What you need to do - Everything from the line that contains "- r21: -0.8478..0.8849" through the final line of the records should be written out exactly, and nothing outside that span.

Dataset extract -
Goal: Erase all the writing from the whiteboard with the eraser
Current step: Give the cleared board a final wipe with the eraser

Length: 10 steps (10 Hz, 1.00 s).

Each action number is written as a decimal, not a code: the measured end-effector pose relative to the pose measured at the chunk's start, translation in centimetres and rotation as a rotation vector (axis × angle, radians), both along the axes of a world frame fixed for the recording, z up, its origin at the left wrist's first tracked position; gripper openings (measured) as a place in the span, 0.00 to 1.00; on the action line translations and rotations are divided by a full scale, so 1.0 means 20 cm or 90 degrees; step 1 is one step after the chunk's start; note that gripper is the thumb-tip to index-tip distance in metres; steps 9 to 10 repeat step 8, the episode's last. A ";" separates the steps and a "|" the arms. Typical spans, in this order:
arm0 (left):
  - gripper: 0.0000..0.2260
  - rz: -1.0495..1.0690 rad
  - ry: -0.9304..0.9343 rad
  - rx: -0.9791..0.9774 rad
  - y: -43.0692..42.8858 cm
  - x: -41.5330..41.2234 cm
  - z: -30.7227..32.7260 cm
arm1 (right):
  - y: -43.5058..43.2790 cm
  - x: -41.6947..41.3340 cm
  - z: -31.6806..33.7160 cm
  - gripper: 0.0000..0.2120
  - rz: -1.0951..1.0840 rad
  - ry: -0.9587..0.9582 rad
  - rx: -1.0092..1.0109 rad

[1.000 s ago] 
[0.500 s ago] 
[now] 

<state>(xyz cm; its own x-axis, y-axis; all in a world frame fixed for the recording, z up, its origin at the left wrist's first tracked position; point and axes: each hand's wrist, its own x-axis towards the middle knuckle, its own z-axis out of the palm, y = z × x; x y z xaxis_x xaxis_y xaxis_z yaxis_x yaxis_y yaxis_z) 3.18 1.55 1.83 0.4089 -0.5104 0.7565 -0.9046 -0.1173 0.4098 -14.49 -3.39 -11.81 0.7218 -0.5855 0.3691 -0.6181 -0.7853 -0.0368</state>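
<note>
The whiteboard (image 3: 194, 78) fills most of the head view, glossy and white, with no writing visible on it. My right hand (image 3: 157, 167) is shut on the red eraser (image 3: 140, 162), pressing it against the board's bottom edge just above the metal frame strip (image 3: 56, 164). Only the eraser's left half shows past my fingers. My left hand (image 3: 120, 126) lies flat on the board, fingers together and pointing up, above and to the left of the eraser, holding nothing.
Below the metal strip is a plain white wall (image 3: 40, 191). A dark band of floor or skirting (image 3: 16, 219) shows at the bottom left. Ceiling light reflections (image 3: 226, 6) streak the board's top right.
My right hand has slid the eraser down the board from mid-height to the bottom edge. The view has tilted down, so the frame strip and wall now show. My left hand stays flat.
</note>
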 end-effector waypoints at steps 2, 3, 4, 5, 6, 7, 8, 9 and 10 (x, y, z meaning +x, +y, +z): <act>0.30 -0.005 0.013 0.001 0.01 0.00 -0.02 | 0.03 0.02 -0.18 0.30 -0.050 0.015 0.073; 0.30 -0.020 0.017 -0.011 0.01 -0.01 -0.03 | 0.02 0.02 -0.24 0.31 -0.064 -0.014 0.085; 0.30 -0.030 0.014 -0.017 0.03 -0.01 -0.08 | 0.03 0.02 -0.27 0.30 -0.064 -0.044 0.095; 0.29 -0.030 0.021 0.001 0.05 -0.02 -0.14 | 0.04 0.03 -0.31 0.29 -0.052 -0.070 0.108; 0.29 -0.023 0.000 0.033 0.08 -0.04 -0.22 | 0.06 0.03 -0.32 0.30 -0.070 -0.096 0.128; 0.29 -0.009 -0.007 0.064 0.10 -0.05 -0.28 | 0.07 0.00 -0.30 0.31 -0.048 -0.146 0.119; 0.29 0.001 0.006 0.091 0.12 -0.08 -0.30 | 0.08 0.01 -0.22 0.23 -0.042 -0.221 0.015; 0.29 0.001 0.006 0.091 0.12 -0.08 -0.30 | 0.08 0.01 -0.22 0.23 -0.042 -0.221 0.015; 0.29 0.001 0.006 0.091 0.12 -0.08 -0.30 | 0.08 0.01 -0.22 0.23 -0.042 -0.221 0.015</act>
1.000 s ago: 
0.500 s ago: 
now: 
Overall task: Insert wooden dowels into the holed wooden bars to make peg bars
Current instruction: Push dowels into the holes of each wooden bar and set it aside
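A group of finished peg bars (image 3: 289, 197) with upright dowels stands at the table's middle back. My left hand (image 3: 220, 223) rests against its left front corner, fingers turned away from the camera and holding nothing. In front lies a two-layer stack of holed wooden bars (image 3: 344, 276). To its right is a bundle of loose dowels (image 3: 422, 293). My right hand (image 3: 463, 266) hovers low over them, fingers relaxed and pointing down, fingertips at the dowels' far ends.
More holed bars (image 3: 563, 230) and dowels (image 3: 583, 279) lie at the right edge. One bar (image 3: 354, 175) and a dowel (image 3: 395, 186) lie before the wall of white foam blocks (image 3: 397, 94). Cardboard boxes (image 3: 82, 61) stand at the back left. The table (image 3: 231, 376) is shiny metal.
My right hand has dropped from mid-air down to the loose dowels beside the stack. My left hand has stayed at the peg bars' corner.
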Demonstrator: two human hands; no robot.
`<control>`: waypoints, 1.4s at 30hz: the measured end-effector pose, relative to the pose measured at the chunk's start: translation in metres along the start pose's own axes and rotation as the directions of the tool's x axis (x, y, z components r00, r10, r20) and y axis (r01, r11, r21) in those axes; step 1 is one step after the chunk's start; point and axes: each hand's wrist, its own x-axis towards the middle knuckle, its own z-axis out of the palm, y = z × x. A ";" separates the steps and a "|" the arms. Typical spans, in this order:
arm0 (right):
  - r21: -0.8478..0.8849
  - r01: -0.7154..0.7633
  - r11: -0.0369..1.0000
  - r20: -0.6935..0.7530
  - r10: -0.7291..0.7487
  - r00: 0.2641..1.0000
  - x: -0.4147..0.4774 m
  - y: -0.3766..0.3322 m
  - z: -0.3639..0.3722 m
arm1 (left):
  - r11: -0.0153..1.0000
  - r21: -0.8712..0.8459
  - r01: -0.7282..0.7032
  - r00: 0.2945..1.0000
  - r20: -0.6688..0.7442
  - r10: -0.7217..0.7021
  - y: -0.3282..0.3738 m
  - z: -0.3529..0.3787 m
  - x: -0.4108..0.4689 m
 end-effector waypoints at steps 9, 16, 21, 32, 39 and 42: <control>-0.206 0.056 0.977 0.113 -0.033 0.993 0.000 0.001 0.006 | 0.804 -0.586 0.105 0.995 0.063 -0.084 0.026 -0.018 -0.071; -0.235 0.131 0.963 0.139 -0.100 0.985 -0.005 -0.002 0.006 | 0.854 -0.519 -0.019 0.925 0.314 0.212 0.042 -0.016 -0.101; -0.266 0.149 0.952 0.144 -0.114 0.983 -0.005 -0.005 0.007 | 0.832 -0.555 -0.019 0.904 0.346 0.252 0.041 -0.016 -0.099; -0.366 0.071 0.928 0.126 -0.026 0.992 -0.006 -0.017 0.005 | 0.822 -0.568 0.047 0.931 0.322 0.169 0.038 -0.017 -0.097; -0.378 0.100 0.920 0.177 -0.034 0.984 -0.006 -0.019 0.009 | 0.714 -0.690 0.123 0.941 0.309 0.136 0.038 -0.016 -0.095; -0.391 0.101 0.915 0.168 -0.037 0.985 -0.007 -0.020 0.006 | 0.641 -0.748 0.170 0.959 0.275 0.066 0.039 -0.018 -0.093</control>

Your solution -
  - r21: -0.8478..0.8849
  - r01: -0.7154..0.7633
  - r11: -0.0369..1.0000
  - r20: -0.6935..0.7530
  - r10: -0.7291..0.7487
  - r00: 0.2641..1.0000
  - x: -0.4147..0.4774 m
  - y: -0.3766..0.3322 m
  - z: -0.3639..0.3722 m
arm1 (left):
  - r11: -0.0153..1.0000
  - r21: -0.8712..0.8459
  - r01: -0.7282..0.7032
  - r00: 0.2945..1.0000
  - r20: -0.6688..0.7442
  - r10: -0.7217..0.7021
  - y: -0.3282..0.3738 m
  - z: -0.3529..0.3787 m
  - x: -0.4108..0.4689 m
 end-effector waypoints at steps 9, 16, 21, 32, 39 and 42: <control>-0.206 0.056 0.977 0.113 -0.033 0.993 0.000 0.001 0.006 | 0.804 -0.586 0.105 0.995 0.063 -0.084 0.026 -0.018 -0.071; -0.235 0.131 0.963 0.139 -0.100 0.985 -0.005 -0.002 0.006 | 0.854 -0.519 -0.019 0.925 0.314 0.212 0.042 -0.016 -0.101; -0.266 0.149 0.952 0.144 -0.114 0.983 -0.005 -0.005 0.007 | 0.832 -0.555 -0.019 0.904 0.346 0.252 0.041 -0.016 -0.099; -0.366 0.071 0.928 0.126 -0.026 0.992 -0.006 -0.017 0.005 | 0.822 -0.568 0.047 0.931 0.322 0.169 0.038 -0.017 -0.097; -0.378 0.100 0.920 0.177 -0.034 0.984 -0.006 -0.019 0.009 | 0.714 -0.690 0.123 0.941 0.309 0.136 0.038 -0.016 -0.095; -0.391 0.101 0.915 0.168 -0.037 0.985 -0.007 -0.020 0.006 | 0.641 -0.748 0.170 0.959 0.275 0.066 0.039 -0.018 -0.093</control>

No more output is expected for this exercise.